WORK ITEM: Exclude the pictures, and otherwise reproduce the data in full.

DATASET CONTENT:
===

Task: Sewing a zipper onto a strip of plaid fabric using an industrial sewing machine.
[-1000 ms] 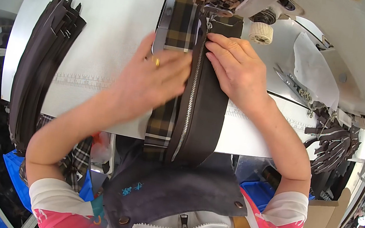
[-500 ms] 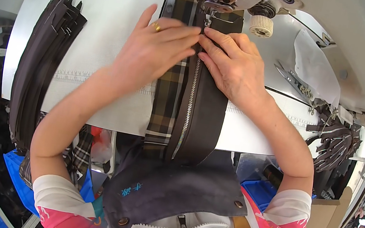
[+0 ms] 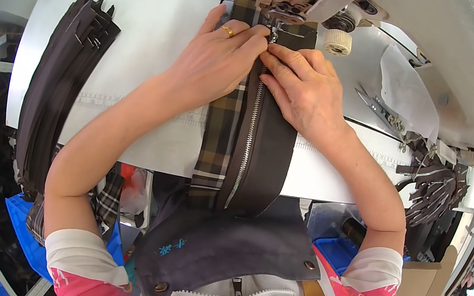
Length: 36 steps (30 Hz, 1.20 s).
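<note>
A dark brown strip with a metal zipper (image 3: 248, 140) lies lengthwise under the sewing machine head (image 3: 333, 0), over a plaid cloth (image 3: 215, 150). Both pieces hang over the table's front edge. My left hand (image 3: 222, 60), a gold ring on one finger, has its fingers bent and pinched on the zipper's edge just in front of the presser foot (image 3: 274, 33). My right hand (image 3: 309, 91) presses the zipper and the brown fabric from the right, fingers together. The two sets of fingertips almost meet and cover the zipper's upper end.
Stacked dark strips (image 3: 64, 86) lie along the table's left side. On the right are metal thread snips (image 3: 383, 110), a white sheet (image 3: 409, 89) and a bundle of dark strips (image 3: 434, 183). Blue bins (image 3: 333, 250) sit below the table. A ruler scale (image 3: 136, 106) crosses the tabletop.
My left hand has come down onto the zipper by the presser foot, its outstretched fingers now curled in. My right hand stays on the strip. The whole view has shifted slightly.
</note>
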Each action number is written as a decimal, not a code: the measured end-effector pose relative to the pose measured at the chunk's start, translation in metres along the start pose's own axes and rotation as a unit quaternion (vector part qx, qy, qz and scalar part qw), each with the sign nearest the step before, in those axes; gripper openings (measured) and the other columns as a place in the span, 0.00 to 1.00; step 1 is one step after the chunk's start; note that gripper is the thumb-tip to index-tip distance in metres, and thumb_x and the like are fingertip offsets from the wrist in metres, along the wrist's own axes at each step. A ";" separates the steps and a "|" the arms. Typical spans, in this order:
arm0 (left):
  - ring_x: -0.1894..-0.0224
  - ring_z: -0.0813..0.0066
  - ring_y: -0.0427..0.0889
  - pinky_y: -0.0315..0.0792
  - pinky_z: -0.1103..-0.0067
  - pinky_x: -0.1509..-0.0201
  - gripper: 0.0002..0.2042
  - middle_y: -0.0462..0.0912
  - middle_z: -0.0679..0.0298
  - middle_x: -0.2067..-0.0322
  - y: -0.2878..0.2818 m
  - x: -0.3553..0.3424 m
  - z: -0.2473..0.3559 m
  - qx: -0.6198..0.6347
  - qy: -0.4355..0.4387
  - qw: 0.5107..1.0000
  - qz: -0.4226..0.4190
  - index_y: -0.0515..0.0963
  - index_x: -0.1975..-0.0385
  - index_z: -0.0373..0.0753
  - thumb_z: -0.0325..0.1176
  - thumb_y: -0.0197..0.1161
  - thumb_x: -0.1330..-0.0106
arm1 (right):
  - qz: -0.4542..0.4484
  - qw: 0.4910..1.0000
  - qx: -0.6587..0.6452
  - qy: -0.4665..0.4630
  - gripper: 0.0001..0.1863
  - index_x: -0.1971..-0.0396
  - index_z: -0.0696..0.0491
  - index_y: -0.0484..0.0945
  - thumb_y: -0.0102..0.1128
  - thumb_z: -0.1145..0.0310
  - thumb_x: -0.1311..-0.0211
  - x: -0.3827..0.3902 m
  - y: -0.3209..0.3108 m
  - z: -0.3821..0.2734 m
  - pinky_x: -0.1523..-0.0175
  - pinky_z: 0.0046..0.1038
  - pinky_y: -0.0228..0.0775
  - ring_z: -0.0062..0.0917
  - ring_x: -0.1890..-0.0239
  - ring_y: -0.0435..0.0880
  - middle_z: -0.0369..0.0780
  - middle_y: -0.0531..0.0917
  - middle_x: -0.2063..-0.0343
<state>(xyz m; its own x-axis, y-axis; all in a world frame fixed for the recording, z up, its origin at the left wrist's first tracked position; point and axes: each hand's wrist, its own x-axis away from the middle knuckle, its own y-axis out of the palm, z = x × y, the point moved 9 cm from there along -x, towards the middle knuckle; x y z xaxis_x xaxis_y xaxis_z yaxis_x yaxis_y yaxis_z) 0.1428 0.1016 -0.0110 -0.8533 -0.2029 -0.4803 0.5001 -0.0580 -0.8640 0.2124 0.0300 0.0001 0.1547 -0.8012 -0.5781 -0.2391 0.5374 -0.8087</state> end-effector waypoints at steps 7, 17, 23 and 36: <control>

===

WRITTEN RESPONSE:
Task: Sewing a zipper onto a strip of plaid fabric using an industrial sewing machine.
[-1000 ms] 
[-500 ms] 
[+0 ms] 
Length: 36 steps (30 Hz, 1.20 s).
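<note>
A dark brown strip with a metal zipper (image 3: 248, 140) lies lengthwise under the sewing machine head (image 3: 333, 0), over a plaid cloth (image 3: 215, 150). Both pieces hang over the table's front edge. My left hand (image 3: 222, 60), a gold ring on one finger, has its fingers bent and pinched on the zipper's edge just in front of the presser foot (image 3: 274, 33). My right hand (image 3: 309, 91) presses the zipper and the brown fabric from the right, fingers together. The two sets of fingertips almost meet and cover the zipper's upper end.
Stacked dark strips (image 3: 64, 86) lie along the table's left side. On the right are metal thread snips (image 3: 383, 110), a white sheet (image 3: 409, 89) and a bundle of dark strips (image 3: 434, 183). Blue bins (image 3: 333, 250) sit below the table. A ruler scale (image 3: 136, 106) crosses the tabletop.
My left hand has come down onto the zipper by the presser foot, its outstretched fingers now curled in. My right hand stays on the strip. The whole view has shifted slightly.
</note>
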Each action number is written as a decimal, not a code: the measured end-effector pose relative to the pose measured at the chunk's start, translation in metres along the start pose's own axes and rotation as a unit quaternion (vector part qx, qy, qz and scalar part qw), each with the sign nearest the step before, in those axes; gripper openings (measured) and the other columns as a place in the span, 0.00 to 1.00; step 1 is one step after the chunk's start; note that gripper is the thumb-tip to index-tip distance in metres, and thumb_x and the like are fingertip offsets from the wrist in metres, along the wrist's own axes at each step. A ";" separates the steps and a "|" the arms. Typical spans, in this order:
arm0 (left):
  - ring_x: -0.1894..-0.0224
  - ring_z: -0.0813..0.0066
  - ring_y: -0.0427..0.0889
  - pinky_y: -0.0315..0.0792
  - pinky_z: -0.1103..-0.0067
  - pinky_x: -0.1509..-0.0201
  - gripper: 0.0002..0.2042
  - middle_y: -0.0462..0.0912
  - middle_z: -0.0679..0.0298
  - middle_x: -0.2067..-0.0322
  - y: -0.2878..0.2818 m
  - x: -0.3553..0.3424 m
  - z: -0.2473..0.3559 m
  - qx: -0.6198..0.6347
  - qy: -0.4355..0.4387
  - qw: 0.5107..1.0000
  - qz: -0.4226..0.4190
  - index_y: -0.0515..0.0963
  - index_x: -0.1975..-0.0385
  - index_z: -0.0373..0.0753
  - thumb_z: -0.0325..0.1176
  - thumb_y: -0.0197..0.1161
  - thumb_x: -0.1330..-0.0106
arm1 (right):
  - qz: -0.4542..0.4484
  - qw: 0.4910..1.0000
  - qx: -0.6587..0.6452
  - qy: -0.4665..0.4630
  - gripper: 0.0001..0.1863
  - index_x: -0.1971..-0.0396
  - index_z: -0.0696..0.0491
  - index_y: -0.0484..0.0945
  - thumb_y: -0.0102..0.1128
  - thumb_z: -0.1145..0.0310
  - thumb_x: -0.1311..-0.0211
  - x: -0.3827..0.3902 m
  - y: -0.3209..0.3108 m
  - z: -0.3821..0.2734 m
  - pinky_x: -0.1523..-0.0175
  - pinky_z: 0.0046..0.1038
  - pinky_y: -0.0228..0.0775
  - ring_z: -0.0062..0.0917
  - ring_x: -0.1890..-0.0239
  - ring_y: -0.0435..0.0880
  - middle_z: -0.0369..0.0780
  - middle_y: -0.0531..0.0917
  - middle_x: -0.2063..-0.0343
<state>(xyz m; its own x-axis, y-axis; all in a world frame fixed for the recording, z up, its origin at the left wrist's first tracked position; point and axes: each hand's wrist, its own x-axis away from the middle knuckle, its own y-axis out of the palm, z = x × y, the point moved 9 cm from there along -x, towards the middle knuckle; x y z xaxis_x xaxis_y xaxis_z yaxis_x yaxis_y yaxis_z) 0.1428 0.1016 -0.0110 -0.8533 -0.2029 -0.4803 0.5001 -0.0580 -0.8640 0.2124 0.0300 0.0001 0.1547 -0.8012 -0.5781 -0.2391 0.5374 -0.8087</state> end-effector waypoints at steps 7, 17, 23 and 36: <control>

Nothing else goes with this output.